In der Serie «Studien zu Theologie und Bibel» des LIT-Verlags, die mit Thiessens Untersuchung «Die Auferstehung Jesu in der Kontroverse» begann, sind weitere Publikationen von ihm und anderen Dozenten der STH erschienen. Sven Grosse hat eine «Theologie des Kanons» der Bibel, Armin Sierszyn Erwägungen über «Christologische Hermeneutik» im Gegenüber zu Hans-Georg Gadamer verfasst.
Ein ganz guter Gott
Stefan Wenger hat sich dem Brief zugewandt, der seit Luthers abschätzigem Urteil weniger studiert wird. Seine 2009 in Bern angenommene Dissertation untersucht das Gottesbild des Jakobusbriefs vor dem Hintergrund alttestamentlicher, frühjüdischer und philosophischer Vorstellungen.
Jakobus wendet sich mit konkreten Mahnungen an Christen, die in Gefahr sind, sich vom Reichtum blenden zu lassen und vom Glauben abzufallen. Dagegen setzt der Verfasser, so Wenger, die ungeteilte Verehrung des einen wahren Gottes, des «Vaters der Lichter», der unwandelbar gut ist und nur gute Gaben gibt.

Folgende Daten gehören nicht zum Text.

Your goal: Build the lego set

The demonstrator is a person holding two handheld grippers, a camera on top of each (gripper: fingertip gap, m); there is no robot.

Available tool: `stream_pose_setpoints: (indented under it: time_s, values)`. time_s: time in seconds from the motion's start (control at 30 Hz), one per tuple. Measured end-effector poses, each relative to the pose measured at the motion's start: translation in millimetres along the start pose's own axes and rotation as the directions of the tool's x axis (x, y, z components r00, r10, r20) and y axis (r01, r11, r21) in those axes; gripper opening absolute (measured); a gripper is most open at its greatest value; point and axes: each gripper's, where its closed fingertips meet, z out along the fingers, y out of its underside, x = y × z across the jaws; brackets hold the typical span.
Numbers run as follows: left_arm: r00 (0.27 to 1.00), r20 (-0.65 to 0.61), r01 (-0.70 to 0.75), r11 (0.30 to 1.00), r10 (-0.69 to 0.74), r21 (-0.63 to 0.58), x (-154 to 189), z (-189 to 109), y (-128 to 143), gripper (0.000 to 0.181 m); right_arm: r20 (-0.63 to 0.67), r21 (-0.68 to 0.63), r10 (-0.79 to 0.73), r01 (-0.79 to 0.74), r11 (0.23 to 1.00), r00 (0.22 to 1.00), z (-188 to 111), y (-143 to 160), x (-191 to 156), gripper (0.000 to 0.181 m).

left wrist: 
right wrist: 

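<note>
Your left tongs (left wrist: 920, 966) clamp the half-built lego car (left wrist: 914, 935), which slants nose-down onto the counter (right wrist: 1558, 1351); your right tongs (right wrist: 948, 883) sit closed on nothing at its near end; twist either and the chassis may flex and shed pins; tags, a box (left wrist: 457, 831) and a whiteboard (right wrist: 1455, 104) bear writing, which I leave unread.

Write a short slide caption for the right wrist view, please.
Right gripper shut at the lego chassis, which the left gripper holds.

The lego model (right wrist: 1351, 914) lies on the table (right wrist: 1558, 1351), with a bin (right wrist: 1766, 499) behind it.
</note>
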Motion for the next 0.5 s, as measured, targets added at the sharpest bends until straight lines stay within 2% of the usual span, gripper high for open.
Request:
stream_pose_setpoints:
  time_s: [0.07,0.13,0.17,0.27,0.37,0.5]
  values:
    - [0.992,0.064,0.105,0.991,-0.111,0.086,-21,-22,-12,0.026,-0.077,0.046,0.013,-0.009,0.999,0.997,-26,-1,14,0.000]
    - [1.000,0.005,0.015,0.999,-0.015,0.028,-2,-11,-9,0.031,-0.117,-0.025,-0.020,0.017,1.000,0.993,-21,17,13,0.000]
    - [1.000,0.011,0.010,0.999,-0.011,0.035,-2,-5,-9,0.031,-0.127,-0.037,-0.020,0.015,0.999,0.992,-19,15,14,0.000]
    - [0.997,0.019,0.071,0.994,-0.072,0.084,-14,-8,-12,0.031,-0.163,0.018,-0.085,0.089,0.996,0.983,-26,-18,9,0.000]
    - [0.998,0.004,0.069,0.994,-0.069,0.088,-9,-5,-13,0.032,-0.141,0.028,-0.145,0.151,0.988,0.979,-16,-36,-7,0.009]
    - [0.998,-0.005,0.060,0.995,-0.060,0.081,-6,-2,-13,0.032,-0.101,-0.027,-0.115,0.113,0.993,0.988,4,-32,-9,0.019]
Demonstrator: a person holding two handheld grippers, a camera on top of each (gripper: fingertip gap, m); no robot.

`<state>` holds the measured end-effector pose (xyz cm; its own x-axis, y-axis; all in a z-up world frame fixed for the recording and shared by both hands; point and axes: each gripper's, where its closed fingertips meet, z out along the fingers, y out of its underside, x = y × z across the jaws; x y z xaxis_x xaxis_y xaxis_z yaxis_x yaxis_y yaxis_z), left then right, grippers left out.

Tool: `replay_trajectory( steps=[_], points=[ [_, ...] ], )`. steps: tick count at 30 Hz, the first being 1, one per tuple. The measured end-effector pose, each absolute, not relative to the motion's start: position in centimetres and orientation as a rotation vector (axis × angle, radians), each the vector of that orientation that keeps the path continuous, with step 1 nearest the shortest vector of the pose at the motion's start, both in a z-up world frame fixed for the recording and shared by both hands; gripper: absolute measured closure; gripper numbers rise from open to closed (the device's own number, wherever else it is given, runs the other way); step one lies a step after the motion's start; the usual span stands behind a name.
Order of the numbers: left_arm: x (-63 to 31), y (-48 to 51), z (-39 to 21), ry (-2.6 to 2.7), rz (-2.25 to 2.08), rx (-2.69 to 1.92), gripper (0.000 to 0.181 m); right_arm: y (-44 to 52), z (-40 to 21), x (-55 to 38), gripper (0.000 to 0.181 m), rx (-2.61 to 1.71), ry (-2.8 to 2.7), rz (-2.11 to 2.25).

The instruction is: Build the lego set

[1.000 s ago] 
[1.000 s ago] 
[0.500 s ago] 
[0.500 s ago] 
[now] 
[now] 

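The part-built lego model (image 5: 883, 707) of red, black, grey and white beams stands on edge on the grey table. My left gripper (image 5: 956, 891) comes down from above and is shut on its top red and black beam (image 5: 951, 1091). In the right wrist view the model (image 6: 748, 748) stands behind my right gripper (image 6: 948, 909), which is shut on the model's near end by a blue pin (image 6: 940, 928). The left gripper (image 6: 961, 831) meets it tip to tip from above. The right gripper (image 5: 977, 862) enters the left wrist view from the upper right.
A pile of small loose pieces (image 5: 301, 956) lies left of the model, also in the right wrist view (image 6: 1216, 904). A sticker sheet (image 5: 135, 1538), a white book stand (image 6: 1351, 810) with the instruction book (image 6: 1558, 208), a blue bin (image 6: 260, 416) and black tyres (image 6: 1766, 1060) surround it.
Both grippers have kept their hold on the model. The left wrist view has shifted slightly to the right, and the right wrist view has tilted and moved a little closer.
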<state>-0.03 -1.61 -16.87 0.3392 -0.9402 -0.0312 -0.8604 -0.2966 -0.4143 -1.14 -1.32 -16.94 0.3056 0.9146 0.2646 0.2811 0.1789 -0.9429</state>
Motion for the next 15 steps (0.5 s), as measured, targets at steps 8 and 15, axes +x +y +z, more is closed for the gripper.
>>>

An Gott zu glauben, «bedeutet für Jakobus immer auch, an die Herrlichkeit des erhöhten, im Gebet zugänglichen und in naher Zukunft ... kommenden kyrios Jesus Christus zu glauben.» Der Glaube ist relevant durch Praxis. Die Menschen sollen planen unter der Bedingung, «so der Herr will». Sie sollen nicht schwanken und Barmherzigkeit üben – Gott ergreift Partei für die Bedürftigen. Der Herr wird zum Gericht kommen; namentlich die Reichen haben es zu gewärtigen. Stefan Wenger sieht bei Jakobus ein eher komplementäres als kohärentes Gottesbild; neben der unfasslichen Güte Gottes steht sein Richten in souveräner Majestät.
Als Dozent am IGW hat Stefan Wenger 2015 «Die Welt des Neuen Testaments», eine allgemein verständliche Einführung, publiziert. Sie behandelt laut der IGW-Website «Zeit- und Geistesgeschichte, Einleitungswissenschaft, Bibelkunde, Kanonbildung und Theologie des Neuen Testaments» in knapper Form. Es lohnt sich, das Neue Testament vor dem Hintergrund des Jahrhunderts zu lesen, das wir nach Jesus von Nazareth als das erste zählen.